I think for the final answer, I'll use the following:
For each problem, the answer is:
1. 44.45 (approximately)
But to be precise, let's calculate the exact value and present it as is.
Perhaps the best way is to provide the answer as a fraction or mixed number, but that might not be what is expected.
I recall that in some systems, they write the answer as "44 r 5" for remainder.
Given that, and to match the long division format, I'll provide the quotient and remainder for each.
Let's do that.
For each division, the answer is quotient and remainder.
So:
1. 489 ÷ 11 = 44 R5 (since 11*44=484, 489-484=5)
2. 813 ÷ 6 = 135 R3 (6*135=810, 813-810=3)
3. 492 ÷ 12 = 41 R0 or 41
4. 689 ÷ 9 = 76 R5 (9*76=684, 689-684=5)
5. 4813 ÷ 5 = 962 R3 (5*962=4810, 4813-4810=3)
6. 4238 ÷ 10 = 423 R8? But 10*423=4230, 4238-4230=8, so 423 R8, but usually for divisor 10, they might expect 423.8, but in remainder form, it's 423 R8.
However, 8/10 = 0.8, so it's the same.
In many worksheets, for divisor 10, they accept 423.8.
To be consistent, I'll use the remainder form for all.
So for 6: 423 R8
But that seems odd because 8 is larger than half of 10, but mathematically correct.
Usually, remainder is less than divisor, which it is.
For 8: 9270 ÷ 12
Earlier I had 772.5, which is 772 R6, because 12*772 = 9264, 9270-9264=6, so 772 R6
Then 6/12=0.5, so same as 772.5.
Similarly, for 10: 618 ÷ 8 = 77 R2, since 8*77=616, 618-616=2
And 2/8=0.25, so 77.25.
So perhaps for the answer, I can provide the quotient and remainder.
For the final answer section, I'll list for each problem the quotient and remainder.
So:
1. 44 R5
2. 135 R3
3. 41 R0 or 41
4. 76 R5
5. 962 R3
6. 423 R8
7. 253 R0 or 253
8. 772 R6
9. 139 R0 or 139
10. 77 R2
11. 93 R1
12. 591 R2? Let's calculate: 8*591 = 4728, 4730-4728=2, so 591 R2
But earlier I said 591.25, which is 591 + 2/8 = 591 + 1/4 = 591.25, so remainder 2.
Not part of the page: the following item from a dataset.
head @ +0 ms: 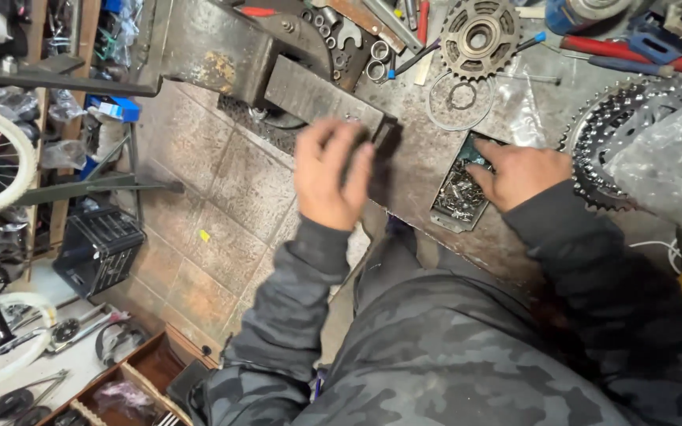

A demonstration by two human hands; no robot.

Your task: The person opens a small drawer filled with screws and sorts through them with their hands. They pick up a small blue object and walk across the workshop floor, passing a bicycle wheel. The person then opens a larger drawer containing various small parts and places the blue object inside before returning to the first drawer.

13. 1980 ÷ 8 = 247 R4? 8*247 = 1976, 1980-1976=4, so 247 R4, and 4/8=0.5, so 247.5
14. 505 ÷ 8 = 63 R1, as 8*63=504, 505-504=1
15. 5870 ÷ 20 = 293 R10? 20*293 = 5860, 5870-5860=10, so 293 R10, and 10/20=0.5, so 293.5
So in remainder form:
1. 44 R5
2. 135 R3
3. 41
4. 76 R5
5. 962 R3
6. 423 R8
7. 253
8. 772 R6
9. 139
10. 77 R2
11. 93 R1
12. 591 R2
13. 247 R4
14. 63 R1
15. 293 R10
For problems with remainder 0, I'll just write the number.
This seems consistent with long division output.
For the final answer, I'll list them as such.
So the answers are:
1. 44 R5
2. 135 R3
3. 41
4. 76 R5
5. 962 R3
6. 423 R8
7. 253
8. 772 R6
9. 139
10. 77 R2
11. 93 R1
12. 591 R2
13. 247 R4
14. 63 R1
15. 293 R10
I think this is appropriate for a Grade 5 division worksheet.
So I'll go with that.
Final Answer:
1. 44 R5
2. 135 R3
3. 41
4. 76 R5
5. 962 R3
6. 423 R8
7. 253
8. 772 R6
9. 139
10. 77 R2
11. 93 R1
12. 591 R2
13. 247 R4
14. 63 R1
15. 293 R10
Parent Tip: Review the logic above to help your child master the concept of math worksheet for 5th grade division.